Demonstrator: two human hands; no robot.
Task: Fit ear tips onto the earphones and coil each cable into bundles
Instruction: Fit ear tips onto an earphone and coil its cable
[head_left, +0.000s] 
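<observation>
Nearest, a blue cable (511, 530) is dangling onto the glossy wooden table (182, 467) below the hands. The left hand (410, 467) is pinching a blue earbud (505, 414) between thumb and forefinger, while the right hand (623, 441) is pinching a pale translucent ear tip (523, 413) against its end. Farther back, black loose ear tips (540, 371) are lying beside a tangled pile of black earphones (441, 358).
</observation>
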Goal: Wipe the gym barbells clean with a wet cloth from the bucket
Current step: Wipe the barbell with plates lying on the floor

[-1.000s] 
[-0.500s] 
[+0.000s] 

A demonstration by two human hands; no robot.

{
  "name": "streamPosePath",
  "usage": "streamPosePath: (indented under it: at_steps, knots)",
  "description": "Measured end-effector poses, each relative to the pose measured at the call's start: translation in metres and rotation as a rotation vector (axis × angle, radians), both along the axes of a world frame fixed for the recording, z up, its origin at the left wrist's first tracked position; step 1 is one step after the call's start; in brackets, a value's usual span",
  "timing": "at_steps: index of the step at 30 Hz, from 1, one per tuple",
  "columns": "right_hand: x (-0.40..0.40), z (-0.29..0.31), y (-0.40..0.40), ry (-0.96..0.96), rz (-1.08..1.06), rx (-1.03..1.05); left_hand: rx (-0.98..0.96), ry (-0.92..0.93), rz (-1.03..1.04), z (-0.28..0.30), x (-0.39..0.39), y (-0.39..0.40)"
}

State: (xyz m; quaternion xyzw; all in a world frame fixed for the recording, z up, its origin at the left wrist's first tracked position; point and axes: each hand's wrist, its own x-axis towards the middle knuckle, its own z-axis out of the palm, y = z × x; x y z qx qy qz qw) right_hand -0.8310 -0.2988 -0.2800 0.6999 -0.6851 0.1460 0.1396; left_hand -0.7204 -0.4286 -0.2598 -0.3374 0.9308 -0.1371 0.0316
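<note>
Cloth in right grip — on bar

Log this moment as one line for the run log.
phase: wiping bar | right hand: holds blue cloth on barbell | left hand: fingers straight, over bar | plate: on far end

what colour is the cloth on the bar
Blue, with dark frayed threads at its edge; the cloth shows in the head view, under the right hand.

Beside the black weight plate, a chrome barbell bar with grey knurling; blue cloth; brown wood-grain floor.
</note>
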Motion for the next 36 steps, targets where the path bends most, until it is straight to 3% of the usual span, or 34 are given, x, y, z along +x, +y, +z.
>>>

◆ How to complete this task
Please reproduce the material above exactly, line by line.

◆ Your solution
Demonstrator: two human hands; no robot.
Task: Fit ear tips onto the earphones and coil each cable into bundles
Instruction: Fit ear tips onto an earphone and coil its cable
[head_left, +0.000s] 
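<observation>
Nearest, a blue cable (511, 530) is dangling onto the glossy wooden table (182, 467) below the hands. The left hand (410, 467) is pinching a blue earbud (505, 414) between thumb and forefinger, while the right hand (623, 441) is pinching a pale translucent ear tip (523, 413) against its end. Farther back, black loose ear tips (540, 371) are lying beside a tangled pile of black earphones (441, 358).
</observation>
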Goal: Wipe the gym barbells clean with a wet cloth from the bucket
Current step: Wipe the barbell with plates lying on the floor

[-1.000s] 
[-0.500s] 
[+0.000s] 

A demonstration by two human hands; no robot.

{
  "name": "streamPosePath",
  "usage": "streamPosePath: (indented under it: at_steps, knots)",
  "description": "Measured end-effector poses, each relative to the pose measured at the call's start: translation in metres and rotation as a rotation vector (axis × angle, radians), both along the axes of a world frame fixed for the recording, z up, its origin at the left wrist's first tracked position; step 1 is one step after the call's start; in brackets, a value's usual span",
  "timing": "at_steps: index of the step at 30 Hz, from 1, one per tuple",
  "columns": "right_hand: x (-0.40..0.40), z (-0.29..0.31), y (-0.40..0.40), ry (-0.96..0.96), rz (-1.08..1.06), rx (-1.03..1.05); left_hand: rx (-0.98..0.96), ry (-0.92..0.93), rz (-1.03..1.04), z (-0.28..0.30), x (-0.39..0.39), y (-0.39..0.40)"
}

State: (xyz m; quaternion xyzw; all in a world frame fixed for the recording, z up, its origin at the left wrist's first tracked position; point and axes: each hand's wrist, its own x-axis towards the middle knuckle, its own z-axis out of the palm, y = z × x; x y z qx qy qz qw) right_hand -0.8310 -0.2988 -0.2800 0.6999 -0.6851 0.1460 0.1396; left_hand -0.7204 -0.4286 -0.2598 -0.3374 0.9308 -0.1371 0.0316
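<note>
Cloth in right grip — on bar

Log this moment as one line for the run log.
phase: wiping bar | right hand: holds blue cloth on barbell | left hand: fingers straight, over bar | plate: on far end

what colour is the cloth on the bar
Blue, with dark frayed threads at its edge; the cloth shows in the head view, under the right hand.

Beside the black weight plate, a chrome barbell bar with grey knurling; blue cloth; brown wood-grain floor.
</note>
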Motion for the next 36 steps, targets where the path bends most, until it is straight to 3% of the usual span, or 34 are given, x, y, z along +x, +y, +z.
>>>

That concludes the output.